Violinist Joshua Bell chats with Pauline Harding about transcending the pyrotechnics of Paganini, the inspiring ethos of the Academy of St Martin in the Fields, and celebrations to mark the centenary of the orchestra’s founder, Neville Marriner

Joshua Bell and the Academy of St Martin in the Fields on tour in Australia

Joshua Bell’s facial expression seems to challenge the players of the Academy of St Martin in the Fields (ASMF) as he leads them into Paganini’s First Violin Concerto. As director of the orchestra, he takes the role of conductor and soloist. His bow and 1713 ‘Huberman’ Stradivari violin bob gently in his left hand while his body and right arm gesticulate softly at first, then more dynamically as the music stomps and tiptoes into full, singing phrases. The players are smiling, united by a buzzing energy. As the music dances towards the first solo entry, Bell blows on his left hand, passes his bow into his right, and shifts his stance.

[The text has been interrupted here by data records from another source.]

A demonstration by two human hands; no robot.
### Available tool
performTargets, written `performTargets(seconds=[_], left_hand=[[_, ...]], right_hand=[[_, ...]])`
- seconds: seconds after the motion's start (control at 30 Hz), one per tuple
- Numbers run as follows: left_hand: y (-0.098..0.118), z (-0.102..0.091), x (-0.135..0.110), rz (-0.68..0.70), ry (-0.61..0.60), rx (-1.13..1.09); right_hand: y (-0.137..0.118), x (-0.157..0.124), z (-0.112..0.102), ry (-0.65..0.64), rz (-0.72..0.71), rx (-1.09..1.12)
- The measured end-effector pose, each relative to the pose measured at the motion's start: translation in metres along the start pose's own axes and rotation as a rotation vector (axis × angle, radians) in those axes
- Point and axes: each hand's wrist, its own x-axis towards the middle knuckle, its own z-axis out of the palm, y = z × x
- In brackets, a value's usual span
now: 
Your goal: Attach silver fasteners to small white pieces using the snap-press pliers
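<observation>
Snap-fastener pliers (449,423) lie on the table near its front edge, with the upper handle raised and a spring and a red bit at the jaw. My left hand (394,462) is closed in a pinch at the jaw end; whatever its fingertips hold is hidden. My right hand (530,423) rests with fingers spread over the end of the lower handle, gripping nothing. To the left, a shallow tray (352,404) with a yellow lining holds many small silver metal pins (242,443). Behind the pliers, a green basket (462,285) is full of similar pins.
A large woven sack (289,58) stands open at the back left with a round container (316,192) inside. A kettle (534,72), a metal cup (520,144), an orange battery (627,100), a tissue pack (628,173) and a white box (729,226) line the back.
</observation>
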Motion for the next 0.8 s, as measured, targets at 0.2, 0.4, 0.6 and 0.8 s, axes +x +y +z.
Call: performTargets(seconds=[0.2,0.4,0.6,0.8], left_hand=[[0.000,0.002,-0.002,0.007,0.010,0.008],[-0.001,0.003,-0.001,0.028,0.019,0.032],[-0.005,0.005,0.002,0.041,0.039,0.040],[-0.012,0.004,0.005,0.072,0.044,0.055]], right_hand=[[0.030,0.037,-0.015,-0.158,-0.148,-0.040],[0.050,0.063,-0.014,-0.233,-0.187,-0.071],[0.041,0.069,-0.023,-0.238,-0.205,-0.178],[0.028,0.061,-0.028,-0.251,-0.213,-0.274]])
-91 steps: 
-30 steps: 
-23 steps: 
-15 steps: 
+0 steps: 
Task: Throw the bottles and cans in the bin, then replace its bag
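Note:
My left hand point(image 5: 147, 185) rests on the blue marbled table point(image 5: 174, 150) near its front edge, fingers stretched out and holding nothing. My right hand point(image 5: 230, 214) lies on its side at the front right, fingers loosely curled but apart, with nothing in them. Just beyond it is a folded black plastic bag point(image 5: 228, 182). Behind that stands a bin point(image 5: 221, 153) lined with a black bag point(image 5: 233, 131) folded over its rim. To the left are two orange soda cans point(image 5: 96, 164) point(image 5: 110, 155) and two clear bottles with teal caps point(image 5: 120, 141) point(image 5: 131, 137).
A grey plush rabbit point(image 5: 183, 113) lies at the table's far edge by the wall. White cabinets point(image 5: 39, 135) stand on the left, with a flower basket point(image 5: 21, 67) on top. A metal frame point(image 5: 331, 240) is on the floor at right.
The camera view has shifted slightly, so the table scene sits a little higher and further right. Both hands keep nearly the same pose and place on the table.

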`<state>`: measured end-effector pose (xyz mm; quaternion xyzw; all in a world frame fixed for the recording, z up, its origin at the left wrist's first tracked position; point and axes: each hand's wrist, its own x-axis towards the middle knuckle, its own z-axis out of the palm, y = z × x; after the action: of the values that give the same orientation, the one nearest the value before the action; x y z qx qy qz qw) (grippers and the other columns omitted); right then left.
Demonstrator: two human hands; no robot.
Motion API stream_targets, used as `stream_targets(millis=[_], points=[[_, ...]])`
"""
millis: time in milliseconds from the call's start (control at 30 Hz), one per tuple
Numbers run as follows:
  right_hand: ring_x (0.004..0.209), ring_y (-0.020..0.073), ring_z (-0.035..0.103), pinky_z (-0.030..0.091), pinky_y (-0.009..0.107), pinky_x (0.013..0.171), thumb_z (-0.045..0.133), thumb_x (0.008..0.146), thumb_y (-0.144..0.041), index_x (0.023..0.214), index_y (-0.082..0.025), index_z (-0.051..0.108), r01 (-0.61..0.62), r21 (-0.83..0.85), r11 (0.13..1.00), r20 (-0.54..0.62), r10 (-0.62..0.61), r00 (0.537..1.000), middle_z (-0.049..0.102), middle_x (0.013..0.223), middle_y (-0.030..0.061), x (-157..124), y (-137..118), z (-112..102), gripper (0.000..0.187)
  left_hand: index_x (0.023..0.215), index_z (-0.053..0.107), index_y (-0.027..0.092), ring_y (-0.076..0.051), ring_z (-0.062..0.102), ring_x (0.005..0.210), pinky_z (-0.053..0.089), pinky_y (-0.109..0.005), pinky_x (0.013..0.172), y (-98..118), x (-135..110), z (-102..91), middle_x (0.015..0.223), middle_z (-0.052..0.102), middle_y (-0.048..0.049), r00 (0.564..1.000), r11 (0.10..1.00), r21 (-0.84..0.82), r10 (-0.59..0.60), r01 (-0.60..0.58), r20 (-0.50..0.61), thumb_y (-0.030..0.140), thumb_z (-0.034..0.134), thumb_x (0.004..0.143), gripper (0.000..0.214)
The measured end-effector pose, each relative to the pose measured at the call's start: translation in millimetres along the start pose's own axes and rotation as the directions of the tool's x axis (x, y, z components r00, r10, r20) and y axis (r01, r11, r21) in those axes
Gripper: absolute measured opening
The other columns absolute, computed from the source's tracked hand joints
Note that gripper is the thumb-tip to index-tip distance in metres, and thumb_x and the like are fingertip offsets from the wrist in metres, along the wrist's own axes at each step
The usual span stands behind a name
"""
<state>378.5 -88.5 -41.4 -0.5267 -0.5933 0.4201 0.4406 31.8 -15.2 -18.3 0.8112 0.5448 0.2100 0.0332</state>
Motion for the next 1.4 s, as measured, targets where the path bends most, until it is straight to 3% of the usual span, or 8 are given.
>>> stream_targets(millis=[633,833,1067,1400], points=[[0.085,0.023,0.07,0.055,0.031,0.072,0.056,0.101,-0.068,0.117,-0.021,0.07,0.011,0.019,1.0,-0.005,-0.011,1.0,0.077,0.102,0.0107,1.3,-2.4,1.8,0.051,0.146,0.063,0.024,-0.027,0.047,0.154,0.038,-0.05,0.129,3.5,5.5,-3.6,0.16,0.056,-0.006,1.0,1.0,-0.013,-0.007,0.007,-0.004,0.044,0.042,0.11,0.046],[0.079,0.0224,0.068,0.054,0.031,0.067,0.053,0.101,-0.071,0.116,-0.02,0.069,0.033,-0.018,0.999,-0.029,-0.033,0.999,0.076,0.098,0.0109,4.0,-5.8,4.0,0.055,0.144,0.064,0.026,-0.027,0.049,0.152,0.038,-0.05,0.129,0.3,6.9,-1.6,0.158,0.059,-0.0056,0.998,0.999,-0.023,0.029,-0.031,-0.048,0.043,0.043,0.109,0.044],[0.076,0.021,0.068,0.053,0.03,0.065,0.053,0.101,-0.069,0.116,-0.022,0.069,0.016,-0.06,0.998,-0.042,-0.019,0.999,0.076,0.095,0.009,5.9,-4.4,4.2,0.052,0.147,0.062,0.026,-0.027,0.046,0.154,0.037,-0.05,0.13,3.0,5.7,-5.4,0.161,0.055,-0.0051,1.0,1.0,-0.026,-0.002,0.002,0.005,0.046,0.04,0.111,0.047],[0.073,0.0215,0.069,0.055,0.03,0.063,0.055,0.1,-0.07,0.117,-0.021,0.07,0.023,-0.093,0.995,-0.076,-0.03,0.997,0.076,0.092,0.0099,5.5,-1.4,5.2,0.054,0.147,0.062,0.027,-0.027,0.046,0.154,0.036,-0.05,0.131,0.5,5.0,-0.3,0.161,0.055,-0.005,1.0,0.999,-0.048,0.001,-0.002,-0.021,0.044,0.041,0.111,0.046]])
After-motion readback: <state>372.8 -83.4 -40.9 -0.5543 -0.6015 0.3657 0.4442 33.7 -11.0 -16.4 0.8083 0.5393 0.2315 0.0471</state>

Like a mage wielding a staff, he lunges towards the orchestra to draw out some accented chords, before making a seamless transformation from conductor to soloist. Plenty of violinistic pyrotechnics follow, but they are incidental to Bell’s operatic lines. The orchestra’s interjections are subtle and sensitive. These are clearly chamber musicians, not disillusioned rank-and-file players. Their countenance and body language suggest a deep, familial connection. It’s June 2023 and they’re dressed informally, surrounded by microphones at Air Studios in London, to record this and Paganini’s ‘La campanella’ (from Violin Concerto no.2) for release by Sony in the 2024–25 season. When they play, though, all distractions of instrument cases, bright lights and microphones blur into the background of their music making.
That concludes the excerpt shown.